Mais Jack a beau être un solitaire, il n'est pas seul. C'est même toute une galerie de personnages souvent hauts en couleurs qui l'entourent. Dale Gilbertson, le chef de la police, désire faire triompher la justice à French Landing en commençant par arrêter le "Fisherman", mais il déplore d'être entouré d'une équipe de bras plus ou moins cassés et d'avoir sur le dos les agents Brown et Black, véritables caricatures de G-Men. Parmi les soutiens de Jack, on compte aussi Armand "Beezer" St. Pierre, père d'une des premières victimes, et son gang de bikers-brasseurs au grand cœur, à la fois impressionnants et attachants, les "Thunder Five".
Je décerne une mention spéciale à Henry Leyden, alias George Rathbun, alias Henry Shake, alias Wisconsin Rat, alias Symphonic Stan, les multiples personnalités (toutes sympathiques à leur manière) qu'il est capable d'adopter pour les radios qu'il anime. Aveugle de naissance, il ne voit rien mais devine tout, comme l'illustre sa réplique favorite : "Even a blind man can see that", "même un aveugle peut voir ça". L'autre paradoxe à son sujet est que son auditoire est également aveugle à sa manière : tout le monde l'entend à la radio, mais peu de gens savent mettre un visage sur ces voix. Henry préfère garder pour ses amis proches sa vraie personnalité, celle d'un gentleman à l'élégance surannée, dégageant un charme discret et une grande gentillesse, et une envie de justice aussi grande que celle de son neveu Dale, qui lui vaudra malheureusement d'attirer sur lui l'attention du "Fisherman".

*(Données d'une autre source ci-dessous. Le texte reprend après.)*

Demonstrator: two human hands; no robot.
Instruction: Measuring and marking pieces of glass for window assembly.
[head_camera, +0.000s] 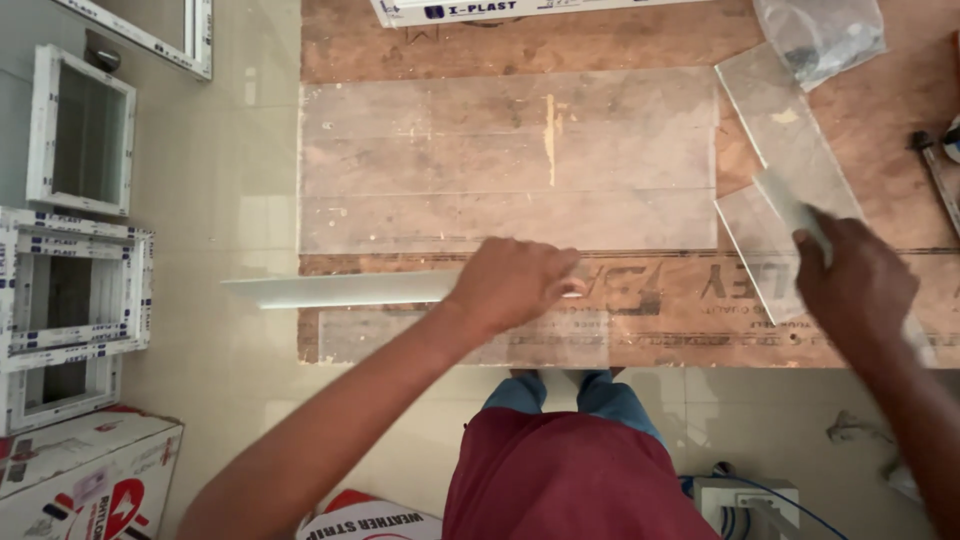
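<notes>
The left hand (515, 285) covers the right end of the long pale strip (340, 290), so its grip there cannot be made out. At centre right, the right hand (855, 280) hides the lower part of a narrow glass piece (790, 205), which is motion-blurred. The plastic bag (820, 35) at upper right is cut by the top edge, its contents unclear. The frame's edges crop the wooden worktop (640, 50) at the top and right, and the cardboard box (90, 475) at lower left.

Left hand (510, 285) gripping a long glass strip (340, 289), right hand (852, 275) on glass offcuts (790, 150), wooden worktable (640, 290)
</notes>
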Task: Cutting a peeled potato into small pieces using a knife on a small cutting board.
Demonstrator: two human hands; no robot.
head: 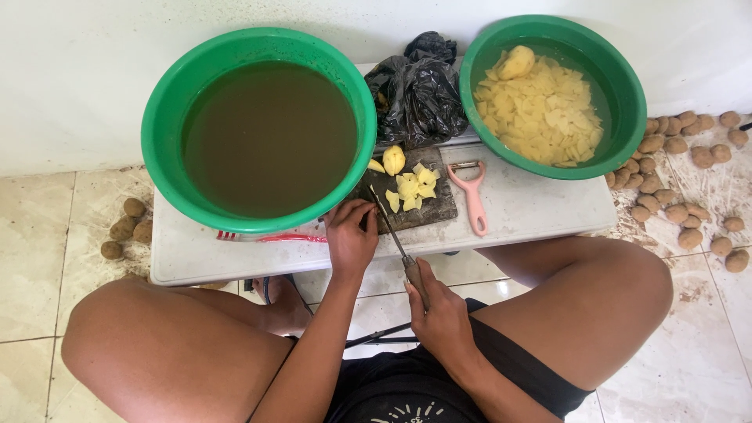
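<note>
Two hands down front: the right hand (445, 309) is closed around the handle of a knife (394, 235), blade angled up onto the dark cutting board (439, 210). Left hand (350, 235) rests at the board's near edge, fingers curled, and I can't tell if it's pinching anything. On the board sit cut potato pieces (411, 190) and a peeled half (393, 159), pink peeler (472, 196) beside it. Further back, the right green basin (627, 133) already holds loads of slices, while unpeeled potatoes (677, 176) on the floor look like plenty left.
</note>
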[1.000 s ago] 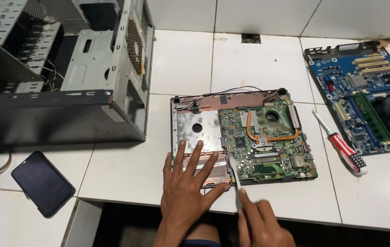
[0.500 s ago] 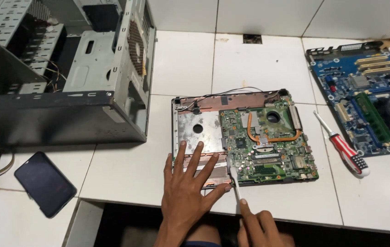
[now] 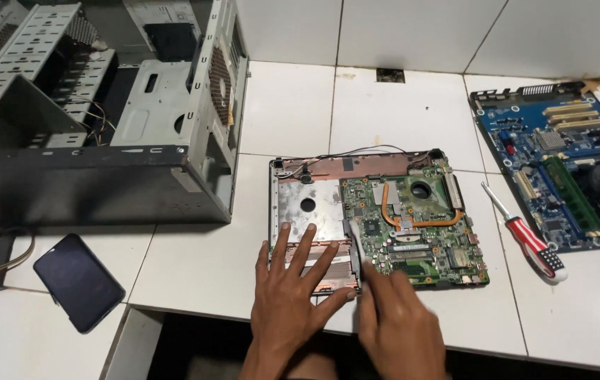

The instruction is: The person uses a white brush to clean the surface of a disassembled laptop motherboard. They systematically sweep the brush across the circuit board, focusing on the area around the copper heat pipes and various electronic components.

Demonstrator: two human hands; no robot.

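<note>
On a white tiled desk, an opened laptop base with a green circuit board lies at centre. The left hand presses flat, fingers spread, on its silver plate; the right hand pinches a thin grey tool. A grey metal computer case fills the upper left.

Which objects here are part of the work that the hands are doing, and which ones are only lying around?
In use:
- opened laptop base under the left hand
- green circuit board
- thin tool in the right hand

Lying about:
- red-handled screwdriver
- blue motherboard
- empty computer case
- dark phone
</note>
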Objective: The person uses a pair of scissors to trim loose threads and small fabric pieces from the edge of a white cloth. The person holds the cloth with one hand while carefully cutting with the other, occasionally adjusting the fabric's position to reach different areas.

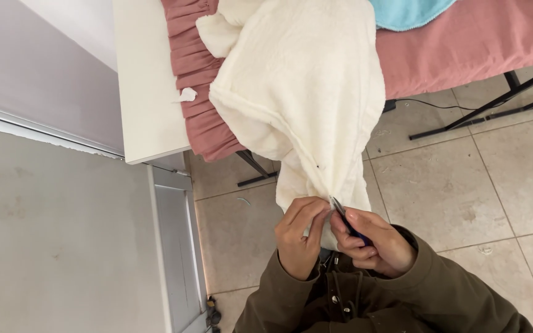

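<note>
Both hands work close together: my left hand (300, 237) pinches the cream fleece (306, 92), my right hand (371, 243) grips small blue snips (348, 221). Soft, light, limp cloth hanging from the bench (146, 92); best pinched near the seam.

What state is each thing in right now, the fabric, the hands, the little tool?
Cream fleece: hanging off the table, bunched at the hands.
Left hand: pinching the fleece edge.
Right hand: gripping small snips, tip at the fleece.
Pink cloth: spread flat, ruffle hanging.
Blue cloth: lying on the pink cloth.
</note>
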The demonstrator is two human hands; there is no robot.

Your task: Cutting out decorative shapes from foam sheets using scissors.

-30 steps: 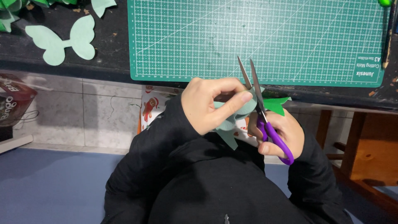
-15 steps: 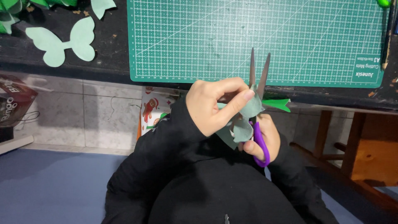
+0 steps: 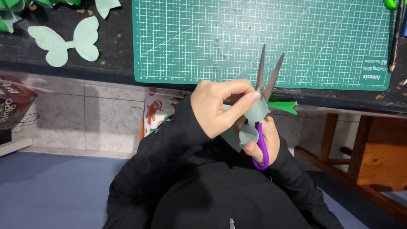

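Note:
My left hand (image 3: 220,106) pinches a piece of pale green paper (image 3: 250,123) just below the table's front edge. My right hand (image 3: 265,142) grips purple-handled scissors (image 3: 265,85), fingers through the handle loop. The blades point up over the cutting mat and stand spread apart, with the paper set between them at the pivot. A bright green paper piece (image 3: 282,106) sticks out to the right behind the blades. Both arms wear black sleeves.
A green gridded cutting mat (image 3: 263,38) lies on the dark table (image 3: 114,51). A pale green cut-out shape (image 3: 70,40) rests at the left, with more green paper bits at the top left corner. A wooden stool (image 3: 377,157) stands at the right, a patterned bag (image 3: 154,110) under the table.
The scissors swung from leaning left to pointing nearly straight up, and their blades have spread apart. My left hand turned the pale green paper and shifted slightly right.

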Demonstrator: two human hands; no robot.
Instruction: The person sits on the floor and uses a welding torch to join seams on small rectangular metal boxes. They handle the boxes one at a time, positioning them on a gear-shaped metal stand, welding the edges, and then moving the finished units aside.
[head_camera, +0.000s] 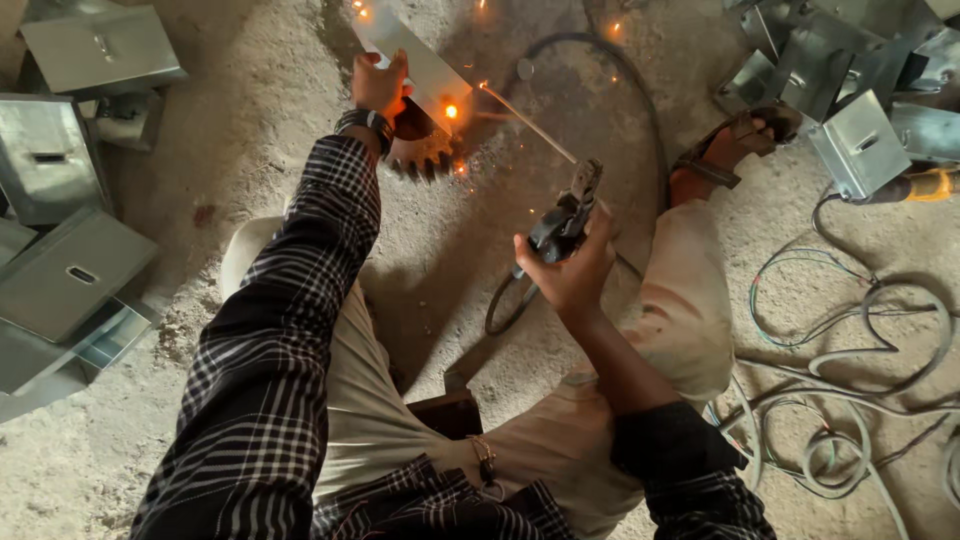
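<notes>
gripping a bent sheet-metal piece (415, 62) at 12 o'clock with the left hand (379, 85), fingers curled over its near edge, piece tilted and resting against a dark toothed wheel (425, 155) on the sandy floor (250, 120). clamping an electrode holder (562, 225) in the right hand (570, 270), fingers wrapped tight around the handle. welding rod (530, 125) running up toward 11 o'clock, tip meeting the sheet-metal piece at a glowing orange spot, sparks scattered around. black cable (640, 95) looping behind toward 1 o'clock. folded metal boxes (70, 270) stacked at 9 o'clock, more at 2 o'clock. loose wires (850, 340) coiled at 4 o'clock. sandalled foot (735, 140) near 2 o'clock.
</notes>
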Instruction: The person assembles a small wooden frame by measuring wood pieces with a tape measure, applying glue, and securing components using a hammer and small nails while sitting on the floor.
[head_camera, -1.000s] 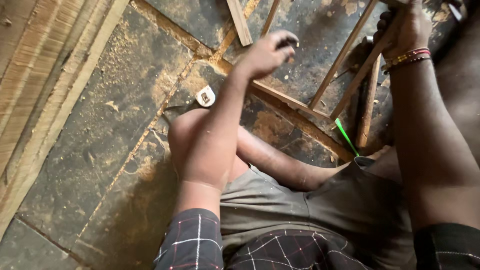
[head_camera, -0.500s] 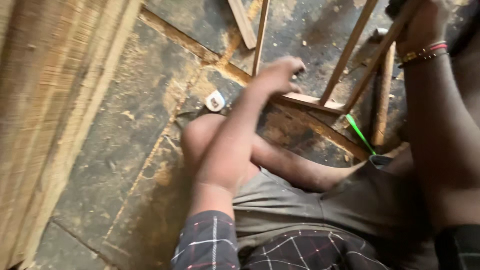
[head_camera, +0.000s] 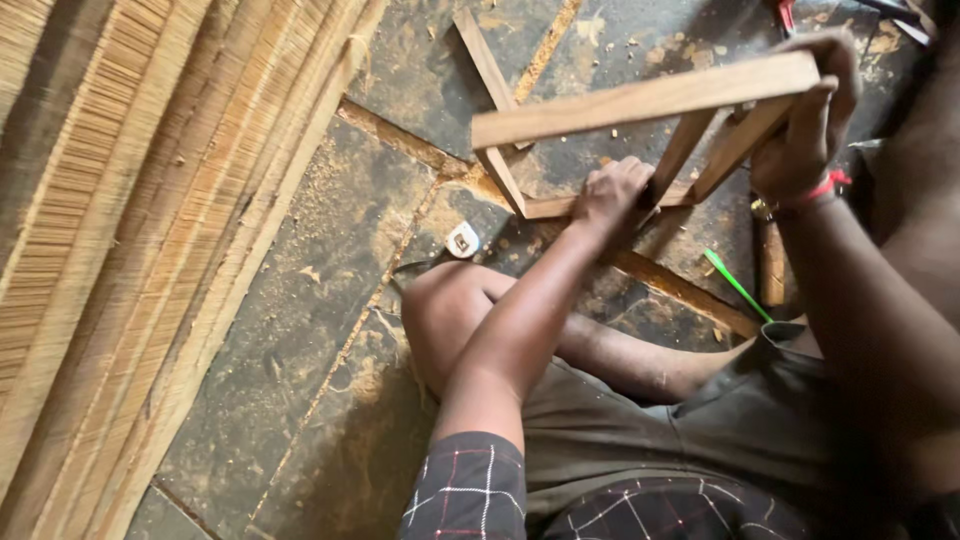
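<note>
Both hands now hold the wooden frame (head_camera: 640, 100), raised at the upper right of the picture, where earlier it lay lower against the floor (head_camera: 300, 300). The left hand (head_camera: 615, 195) has its grip wrapped round a lower bar; the right hand (head_camera: 805, 120) has its grip clamped over the top bar's end

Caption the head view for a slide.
Both hands, left and right, grip a wooden frame above a dusty stone floor.

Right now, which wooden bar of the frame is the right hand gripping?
The long top bar, gripped at its right end by the right hand. The left hand grips a lower bar instead.
</note>
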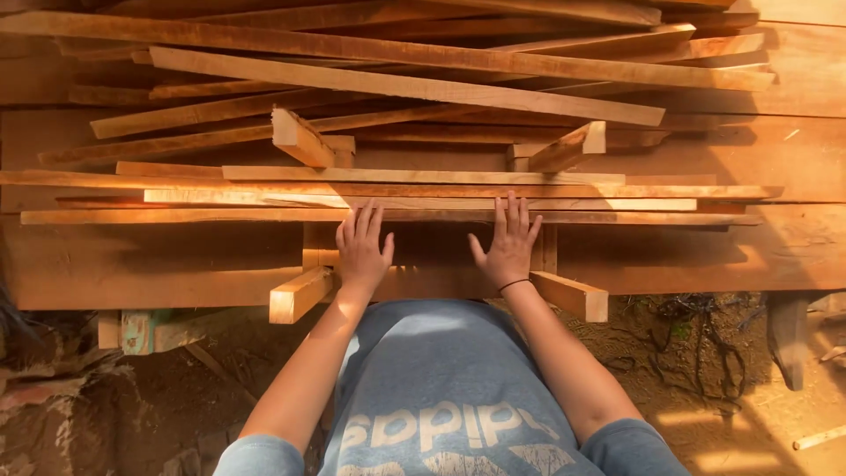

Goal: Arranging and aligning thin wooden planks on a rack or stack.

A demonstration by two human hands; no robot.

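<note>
left hand [362, 248] flat, fingers spread, on front slat [264, 216] of lumber stack; right hand [508, 244] likewise, palm down, holding nothing. cross battens [300, 294] jut out below.

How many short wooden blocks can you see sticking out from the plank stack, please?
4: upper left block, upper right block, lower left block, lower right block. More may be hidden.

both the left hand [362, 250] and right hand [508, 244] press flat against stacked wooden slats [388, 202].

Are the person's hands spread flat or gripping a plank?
Spread flat: left hand and right hand lie palm-down, fingers extended, against the nearest plank.
</note>
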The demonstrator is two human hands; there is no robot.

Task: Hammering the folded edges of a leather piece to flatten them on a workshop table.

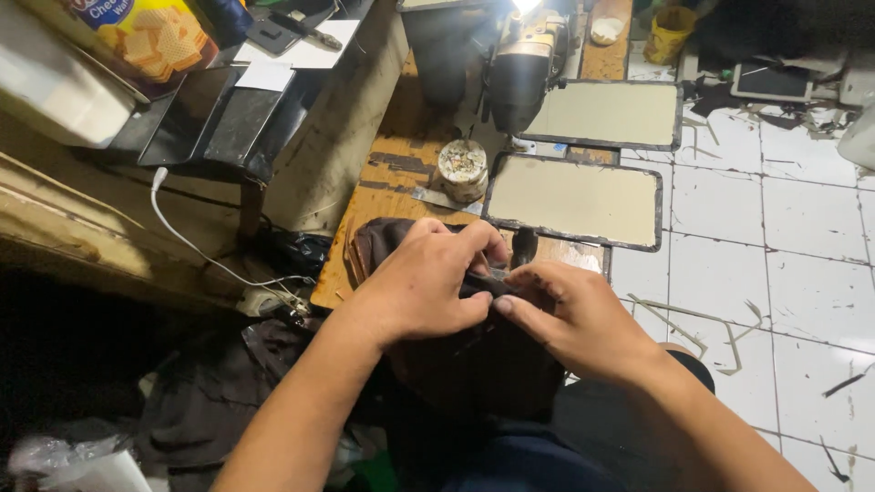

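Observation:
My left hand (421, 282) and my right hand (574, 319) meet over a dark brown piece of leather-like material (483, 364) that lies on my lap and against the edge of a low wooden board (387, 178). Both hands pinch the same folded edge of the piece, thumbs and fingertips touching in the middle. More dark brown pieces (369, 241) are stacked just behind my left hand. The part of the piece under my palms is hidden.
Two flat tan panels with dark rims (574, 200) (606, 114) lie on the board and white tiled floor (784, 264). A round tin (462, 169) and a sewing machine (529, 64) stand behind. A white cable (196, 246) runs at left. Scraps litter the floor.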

Tout n'est en effet pas rose à French Landing, mais il ne fait pas bon non plus y être méchant "à moitié", comme peuvent en témoigner Wendell Green, reporter en mal de scoop qui accuse Jack et la police de protéger le tueur, ou "Chipper" Maxton, directeur de maison de retraite qui arnaque à la fois ses résidents et les assurances vieillesse : tous deux découvriront très douloureusement que contrairement à ce qu'ils croyaient, ils ne contrôlent pas tout et il y a vraiment des choses qui les dépassent. Le lecteur lui-même se laisse facilement dérouter par un mystérieux narrateur pas tout à fait neutre, qui prétend toujours nous ménager pour mieux nous faire retomber dans l'horreur.
Black House, c'est un grand festival du roman horrifique à l'américaine comme Stephen King sait si bien en faire, avec l'aide de son confrère et ami Peter Straub. A lire absolument si vous aimez vous égarer dans les petites villes perdues des États-Unis qui cachent de lourds secrets.